Derive correlation bounds and omitted-variable bias

Q: Derive correlation bounds and omitted-variable bias

This question evaluates understanding of multivariate correlation structure and linear regression properties, focusing on feasible ranges and constructions for equal pairwise correlations and the derivation of omitted-variable bias in ordinary least squares.

Core Statistics Prompt

This is the core statistics round of a multi-stage Data Scientist interview. It bundles two independent statistics questions.

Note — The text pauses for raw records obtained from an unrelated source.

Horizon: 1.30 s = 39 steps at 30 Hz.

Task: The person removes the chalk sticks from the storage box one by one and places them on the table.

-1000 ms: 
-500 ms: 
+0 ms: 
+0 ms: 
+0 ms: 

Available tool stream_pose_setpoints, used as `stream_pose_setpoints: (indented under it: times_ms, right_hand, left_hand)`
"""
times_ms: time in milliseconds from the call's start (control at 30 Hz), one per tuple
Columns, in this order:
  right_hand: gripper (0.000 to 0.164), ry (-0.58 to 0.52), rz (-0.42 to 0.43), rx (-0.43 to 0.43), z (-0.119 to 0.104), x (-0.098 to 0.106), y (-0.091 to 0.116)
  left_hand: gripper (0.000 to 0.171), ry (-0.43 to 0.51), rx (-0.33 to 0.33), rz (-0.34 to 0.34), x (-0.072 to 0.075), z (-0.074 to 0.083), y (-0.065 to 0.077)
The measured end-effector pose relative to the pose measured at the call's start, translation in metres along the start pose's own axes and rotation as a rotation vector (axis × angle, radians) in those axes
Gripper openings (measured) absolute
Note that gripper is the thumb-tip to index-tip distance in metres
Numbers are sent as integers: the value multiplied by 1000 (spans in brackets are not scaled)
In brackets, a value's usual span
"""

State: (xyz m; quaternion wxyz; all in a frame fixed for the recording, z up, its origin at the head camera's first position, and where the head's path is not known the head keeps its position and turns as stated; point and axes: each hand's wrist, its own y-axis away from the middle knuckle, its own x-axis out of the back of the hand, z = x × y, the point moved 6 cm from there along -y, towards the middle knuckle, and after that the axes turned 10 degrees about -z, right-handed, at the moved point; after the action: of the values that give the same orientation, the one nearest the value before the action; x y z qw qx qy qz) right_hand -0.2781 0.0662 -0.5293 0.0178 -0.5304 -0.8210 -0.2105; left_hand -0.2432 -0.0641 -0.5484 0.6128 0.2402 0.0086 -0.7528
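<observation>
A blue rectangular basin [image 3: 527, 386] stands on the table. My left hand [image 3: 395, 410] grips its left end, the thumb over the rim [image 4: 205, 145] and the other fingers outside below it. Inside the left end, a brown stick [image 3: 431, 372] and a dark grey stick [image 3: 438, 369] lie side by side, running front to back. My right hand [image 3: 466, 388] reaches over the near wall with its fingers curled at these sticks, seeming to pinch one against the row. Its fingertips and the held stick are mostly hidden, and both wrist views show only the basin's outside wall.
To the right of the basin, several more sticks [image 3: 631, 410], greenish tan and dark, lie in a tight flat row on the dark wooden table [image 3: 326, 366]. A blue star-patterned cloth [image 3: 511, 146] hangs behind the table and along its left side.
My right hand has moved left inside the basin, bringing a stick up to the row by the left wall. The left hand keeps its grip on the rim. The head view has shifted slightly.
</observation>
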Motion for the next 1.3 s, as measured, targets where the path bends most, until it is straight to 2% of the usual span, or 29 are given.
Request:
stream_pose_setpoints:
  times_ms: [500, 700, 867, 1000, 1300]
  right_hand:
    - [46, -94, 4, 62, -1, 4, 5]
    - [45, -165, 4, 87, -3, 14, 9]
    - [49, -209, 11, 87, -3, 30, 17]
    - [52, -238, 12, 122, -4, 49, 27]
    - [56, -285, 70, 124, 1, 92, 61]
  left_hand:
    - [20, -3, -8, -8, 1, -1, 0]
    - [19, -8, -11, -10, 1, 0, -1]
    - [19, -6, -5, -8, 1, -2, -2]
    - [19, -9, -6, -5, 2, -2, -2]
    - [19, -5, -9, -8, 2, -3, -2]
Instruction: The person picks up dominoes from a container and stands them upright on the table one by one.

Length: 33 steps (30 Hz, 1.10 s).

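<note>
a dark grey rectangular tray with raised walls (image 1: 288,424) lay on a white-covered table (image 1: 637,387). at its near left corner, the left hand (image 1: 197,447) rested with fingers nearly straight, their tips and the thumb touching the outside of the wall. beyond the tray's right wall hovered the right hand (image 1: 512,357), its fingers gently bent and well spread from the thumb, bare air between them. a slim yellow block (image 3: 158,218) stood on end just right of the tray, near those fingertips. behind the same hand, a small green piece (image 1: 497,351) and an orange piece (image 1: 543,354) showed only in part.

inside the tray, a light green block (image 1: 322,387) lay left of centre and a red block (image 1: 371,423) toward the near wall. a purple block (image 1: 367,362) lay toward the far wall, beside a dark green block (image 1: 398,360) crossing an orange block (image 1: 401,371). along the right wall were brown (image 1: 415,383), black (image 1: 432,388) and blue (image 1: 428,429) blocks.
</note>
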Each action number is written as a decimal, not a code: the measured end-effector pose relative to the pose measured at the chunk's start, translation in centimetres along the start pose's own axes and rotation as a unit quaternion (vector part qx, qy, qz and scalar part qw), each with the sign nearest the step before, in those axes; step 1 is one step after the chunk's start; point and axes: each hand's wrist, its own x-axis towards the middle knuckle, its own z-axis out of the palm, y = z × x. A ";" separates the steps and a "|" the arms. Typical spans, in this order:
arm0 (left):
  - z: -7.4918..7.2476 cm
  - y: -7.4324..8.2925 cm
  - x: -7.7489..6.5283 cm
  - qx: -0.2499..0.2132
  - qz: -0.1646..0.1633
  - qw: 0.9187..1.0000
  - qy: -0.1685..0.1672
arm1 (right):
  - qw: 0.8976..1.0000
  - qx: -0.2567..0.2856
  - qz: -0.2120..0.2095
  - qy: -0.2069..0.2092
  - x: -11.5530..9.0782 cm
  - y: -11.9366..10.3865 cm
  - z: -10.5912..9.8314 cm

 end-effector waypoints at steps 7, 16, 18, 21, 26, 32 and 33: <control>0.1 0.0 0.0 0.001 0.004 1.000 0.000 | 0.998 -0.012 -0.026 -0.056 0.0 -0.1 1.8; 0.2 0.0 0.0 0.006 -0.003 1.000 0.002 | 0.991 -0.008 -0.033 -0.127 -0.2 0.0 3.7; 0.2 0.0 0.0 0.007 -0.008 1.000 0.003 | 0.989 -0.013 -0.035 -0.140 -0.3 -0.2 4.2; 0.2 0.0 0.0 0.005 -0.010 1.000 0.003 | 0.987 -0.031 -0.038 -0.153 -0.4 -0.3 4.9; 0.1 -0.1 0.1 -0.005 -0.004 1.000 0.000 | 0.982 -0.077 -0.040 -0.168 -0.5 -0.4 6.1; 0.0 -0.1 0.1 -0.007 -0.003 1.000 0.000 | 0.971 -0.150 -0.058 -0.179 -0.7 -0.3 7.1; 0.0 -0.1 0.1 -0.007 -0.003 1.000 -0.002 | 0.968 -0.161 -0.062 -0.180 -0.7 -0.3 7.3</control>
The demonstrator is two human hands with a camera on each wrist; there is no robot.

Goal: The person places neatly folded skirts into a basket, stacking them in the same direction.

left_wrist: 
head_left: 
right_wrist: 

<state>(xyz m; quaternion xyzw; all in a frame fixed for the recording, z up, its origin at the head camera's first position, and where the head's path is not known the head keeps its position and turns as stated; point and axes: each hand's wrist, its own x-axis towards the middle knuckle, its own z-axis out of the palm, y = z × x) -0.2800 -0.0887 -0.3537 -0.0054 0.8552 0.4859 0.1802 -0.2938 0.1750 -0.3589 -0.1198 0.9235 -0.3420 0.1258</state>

Treat each Part on its own; they share no variables.

Constraints & Assumptions

All random variables are real-valued with finite second moments.
In Part A, each variable has unit variance , so the covariance matrix and the correlation matrix coincide.
In Part B, "true model" means the data are actually generated by the full linear model with classical OLS error assumptions ( $\mathbb{E}[\varepsilon \mid X_1, X_2] = 0$ ) unless you argue otherwise.
Standard linear-algebra / probability tools (eigen-decomposition, Cholesky, OLS normal equations) are fair game; no simulation required.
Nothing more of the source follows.